Reproduce the entries shown below only from the line with "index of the" down to the line with "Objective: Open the", keeping both end lines and copying each one exactly.

Dataset excerpts:
- - - - - - -
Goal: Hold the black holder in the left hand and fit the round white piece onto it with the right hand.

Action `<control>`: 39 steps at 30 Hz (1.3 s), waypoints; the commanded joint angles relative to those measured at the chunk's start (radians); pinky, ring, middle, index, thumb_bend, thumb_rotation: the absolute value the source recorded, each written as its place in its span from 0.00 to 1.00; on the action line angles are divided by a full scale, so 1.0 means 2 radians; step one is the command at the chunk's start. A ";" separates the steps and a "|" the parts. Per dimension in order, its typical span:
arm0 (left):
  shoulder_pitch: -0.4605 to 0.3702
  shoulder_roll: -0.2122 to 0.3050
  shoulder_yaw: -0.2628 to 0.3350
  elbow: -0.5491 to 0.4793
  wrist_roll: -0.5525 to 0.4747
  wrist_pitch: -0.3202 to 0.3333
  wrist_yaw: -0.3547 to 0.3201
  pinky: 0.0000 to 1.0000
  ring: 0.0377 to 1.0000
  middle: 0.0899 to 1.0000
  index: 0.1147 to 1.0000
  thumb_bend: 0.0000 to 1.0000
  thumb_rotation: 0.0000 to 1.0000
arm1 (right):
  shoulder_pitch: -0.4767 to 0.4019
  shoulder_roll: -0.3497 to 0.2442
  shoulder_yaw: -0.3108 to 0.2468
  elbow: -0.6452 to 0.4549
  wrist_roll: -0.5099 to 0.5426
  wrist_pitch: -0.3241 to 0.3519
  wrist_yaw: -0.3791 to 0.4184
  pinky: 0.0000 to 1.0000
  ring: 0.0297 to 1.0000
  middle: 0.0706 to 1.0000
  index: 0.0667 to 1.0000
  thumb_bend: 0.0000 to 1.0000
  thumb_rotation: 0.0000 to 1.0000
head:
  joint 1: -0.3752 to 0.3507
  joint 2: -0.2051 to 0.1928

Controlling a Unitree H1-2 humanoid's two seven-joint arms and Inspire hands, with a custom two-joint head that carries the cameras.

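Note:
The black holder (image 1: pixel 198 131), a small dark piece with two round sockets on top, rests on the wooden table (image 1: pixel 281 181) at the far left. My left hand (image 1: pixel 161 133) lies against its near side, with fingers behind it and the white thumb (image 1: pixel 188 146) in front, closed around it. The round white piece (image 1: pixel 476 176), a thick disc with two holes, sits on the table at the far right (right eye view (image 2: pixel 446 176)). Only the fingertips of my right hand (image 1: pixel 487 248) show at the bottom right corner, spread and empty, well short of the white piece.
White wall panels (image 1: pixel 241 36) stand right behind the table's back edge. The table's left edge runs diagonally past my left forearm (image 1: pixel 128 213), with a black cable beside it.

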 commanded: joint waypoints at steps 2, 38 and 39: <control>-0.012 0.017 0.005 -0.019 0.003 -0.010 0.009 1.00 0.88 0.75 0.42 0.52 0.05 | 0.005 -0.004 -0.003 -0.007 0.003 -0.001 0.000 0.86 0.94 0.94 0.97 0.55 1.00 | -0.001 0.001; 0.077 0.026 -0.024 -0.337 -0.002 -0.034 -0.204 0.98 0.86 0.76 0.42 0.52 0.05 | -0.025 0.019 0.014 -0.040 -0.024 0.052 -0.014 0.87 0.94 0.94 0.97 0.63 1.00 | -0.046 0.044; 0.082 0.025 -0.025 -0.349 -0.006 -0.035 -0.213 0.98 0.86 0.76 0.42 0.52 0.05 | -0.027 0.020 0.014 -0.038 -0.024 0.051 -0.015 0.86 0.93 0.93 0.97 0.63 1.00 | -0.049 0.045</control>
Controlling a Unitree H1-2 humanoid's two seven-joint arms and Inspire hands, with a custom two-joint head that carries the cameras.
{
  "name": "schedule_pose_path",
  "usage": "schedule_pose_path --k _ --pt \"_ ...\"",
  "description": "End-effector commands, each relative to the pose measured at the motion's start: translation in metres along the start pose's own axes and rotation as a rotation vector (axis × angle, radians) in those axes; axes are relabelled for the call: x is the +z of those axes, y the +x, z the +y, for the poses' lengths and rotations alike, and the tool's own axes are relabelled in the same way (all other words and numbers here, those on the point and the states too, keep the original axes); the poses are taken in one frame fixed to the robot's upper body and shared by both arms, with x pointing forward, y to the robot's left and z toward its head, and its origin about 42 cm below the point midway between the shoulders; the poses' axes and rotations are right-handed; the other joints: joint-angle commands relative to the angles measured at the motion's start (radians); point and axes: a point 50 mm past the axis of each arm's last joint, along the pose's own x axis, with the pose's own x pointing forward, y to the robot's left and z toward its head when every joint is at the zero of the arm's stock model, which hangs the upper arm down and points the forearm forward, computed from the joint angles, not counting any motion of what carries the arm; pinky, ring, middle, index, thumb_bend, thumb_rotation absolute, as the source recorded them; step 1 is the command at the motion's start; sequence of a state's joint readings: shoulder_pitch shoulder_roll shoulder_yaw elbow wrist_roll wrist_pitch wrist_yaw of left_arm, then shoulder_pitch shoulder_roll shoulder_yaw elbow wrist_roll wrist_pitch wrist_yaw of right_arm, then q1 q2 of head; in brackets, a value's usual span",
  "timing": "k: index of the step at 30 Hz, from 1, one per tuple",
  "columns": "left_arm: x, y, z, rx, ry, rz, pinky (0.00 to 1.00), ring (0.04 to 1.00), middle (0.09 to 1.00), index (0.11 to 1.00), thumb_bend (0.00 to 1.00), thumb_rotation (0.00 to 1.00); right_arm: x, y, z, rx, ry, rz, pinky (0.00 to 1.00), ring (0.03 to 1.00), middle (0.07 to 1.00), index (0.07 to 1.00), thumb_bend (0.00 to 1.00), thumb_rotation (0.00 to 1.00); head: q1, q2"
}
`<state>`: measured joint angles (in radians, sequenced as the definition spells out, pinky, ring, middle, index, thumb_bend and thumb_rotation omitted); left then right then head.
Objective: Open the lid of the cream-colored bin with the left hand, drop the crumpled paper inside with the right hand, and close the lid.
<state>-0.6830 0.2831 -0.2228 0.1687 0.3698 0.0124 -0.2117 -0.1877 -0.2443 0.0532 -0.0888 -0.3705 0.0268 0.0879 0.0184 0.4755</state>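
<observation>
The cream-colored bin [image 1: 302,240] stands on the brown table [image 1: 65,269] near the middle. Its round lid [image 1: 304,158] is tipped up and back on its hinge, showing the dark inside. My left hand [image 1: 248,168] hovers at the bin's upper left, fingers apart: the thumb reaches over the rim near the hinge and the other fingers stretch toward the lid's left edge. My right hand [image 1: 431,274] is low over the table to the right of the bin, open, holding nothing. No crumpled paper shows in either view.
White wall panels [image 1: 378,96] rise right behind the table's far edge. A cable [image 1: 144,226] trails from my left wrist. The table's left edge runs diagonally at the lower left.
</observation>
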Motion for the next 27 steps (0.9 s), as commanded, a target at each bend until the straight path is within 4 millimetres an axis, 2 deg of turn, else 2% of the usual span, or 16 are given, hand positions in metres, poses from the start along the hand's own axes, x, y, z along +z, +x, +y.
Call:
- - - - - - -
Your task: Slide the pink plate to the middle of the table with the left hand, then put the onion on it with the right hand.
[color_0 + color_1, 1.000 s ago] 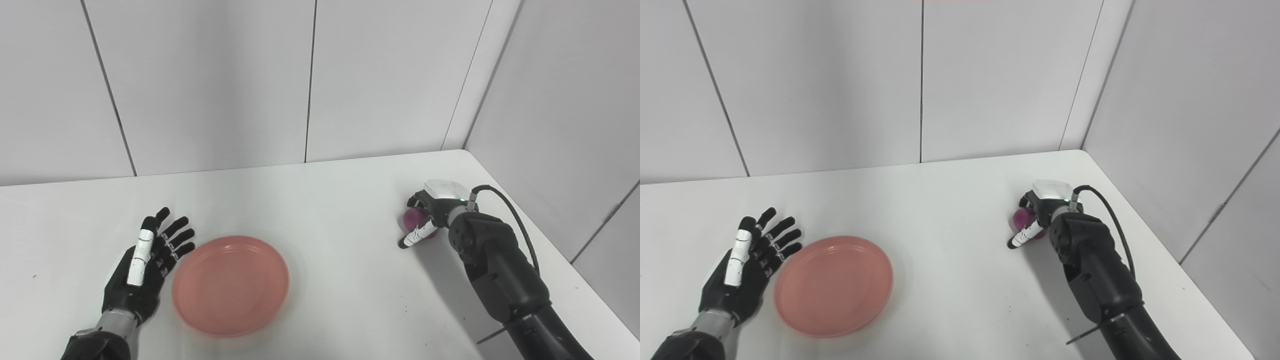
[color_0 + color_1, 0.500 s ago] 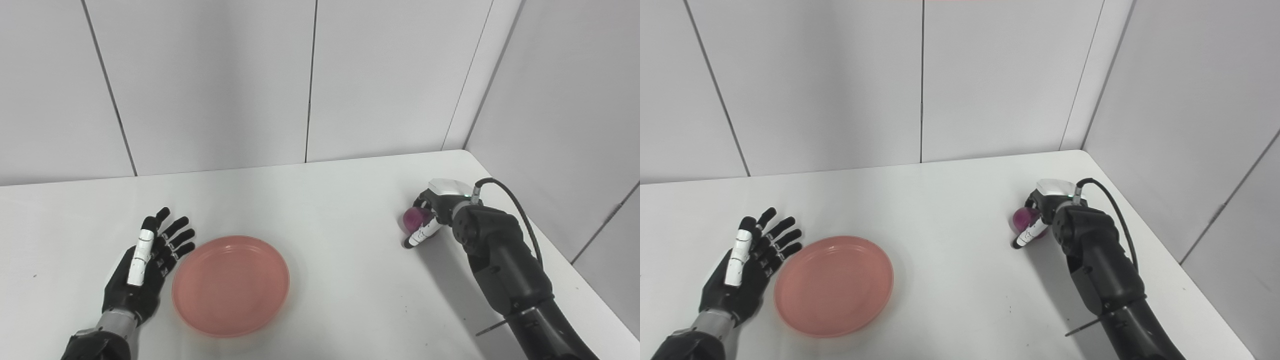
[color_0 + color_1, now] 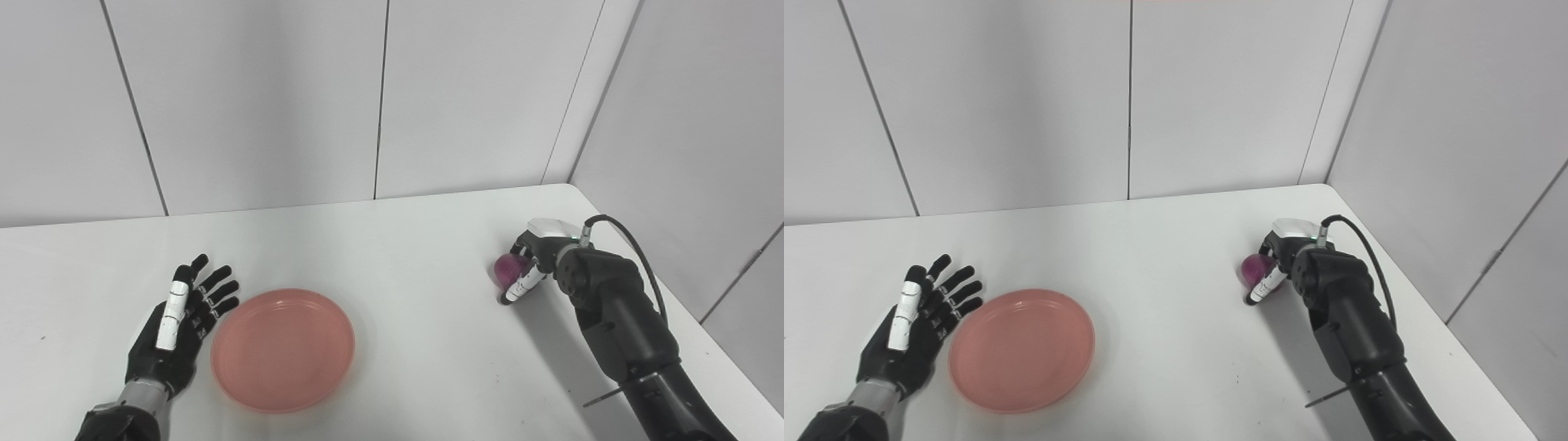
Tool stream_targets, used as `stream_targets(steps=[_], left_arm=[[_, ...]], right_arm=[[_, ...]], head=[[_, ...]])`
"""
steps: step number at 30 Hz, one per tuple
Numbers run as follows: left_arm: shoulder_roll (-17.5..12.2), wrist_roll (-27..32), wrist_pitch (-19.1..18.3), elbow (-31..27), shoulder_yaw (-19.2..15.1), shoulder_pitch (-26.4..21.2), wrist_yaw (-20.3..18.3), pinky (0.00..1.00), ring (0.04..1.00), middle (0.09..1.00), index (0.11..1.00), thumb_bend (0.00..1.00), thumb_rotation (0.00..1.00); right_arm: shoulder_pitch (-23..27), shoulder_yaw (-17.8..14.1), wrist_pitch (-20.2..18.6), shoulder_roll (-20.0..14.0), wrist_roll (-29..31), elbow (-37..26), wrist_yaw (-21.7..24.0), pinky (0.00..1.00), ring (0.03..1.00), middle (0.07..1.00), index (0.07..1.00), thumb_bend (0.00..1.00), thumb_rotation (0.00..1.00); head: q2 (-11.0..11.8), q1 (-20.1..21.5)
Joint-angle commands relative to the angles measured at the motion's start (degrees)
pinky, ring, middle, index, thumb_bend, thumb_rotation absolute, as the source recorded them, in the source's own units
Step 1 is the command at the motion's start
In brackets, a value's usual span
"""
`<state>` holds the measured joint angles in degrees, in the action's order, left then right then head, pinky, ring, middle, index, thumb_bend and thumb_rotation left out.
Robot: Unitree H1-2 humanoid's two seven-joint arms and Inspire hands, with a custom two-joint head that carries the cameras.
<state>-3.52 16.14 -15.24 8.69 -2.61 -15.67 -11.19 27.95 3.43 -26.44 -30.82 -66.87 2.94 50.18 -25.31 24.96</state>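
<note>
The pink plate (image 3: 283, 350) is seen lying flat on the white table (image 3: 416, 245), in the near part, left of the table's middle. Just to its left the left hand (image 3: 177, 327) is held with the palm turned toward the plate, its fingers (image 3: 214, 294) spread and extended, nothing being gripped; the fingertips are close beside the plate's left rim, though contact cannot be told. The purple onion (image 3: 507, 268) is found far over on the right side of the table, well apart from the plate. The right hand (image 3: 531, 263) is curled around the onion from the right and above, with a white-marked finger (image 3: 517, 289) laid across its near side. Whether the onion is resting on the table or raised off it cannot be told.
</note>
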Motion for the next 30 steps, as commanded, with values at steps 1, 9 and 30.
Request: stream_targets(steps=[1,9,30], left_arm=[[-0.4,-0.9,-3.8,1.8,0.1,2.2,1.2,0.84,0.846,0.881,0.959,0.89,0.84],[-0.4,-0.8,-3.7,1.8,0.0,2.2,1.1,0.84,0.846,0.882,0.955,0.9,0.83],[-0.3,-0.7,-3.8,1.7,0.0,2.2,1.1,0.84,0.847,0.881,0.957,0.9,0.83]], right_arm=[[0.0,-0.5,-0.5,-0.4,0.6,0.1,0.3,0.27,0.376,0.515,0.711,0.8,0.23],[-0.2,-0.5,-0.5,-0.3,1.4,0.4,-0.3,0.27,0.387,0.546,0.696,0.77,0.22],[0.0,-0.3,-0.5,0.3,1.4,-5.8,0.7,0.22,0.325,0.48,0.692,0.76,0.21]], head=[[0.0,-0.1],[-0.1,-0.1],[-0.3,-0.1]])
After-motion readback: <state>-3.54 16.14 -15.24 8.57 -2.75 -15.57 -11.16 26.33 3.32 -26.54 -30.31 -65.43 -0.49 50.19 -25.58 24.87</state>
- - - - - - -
» **OUTPUT OF THE EXERCISE**
  "timing": "k: index of the step at 30 Hz, from 1, one per tuple",
  "columns": "left_arm: x, y, z, rx, ry, rz, pinky (0.00 to 1.00), ring (0.04 to 1.00), middle (0.09 to 1.00), index (0.11 to 1.00), thumb_bend (0.00 to 1.00), thumb_rotation (0.00 to 1.00); right_arm: x, y, z, rx, ry, rz, pinky (0.00 to 1.00), ring (0.03 to 1.00), middle (0.07 to 1.00), index (0.07 to 1.00), thumb_bend (0.00 to 1.00), thumb_rotation (0.00 to 1.00); head: q1, q2"
}
`<state>`: measured joint angles (in radians, sequenced as the definition spells out, pinky, ring, middle, index, thumb_bend and thumb_rotation omitted); left then right then head.
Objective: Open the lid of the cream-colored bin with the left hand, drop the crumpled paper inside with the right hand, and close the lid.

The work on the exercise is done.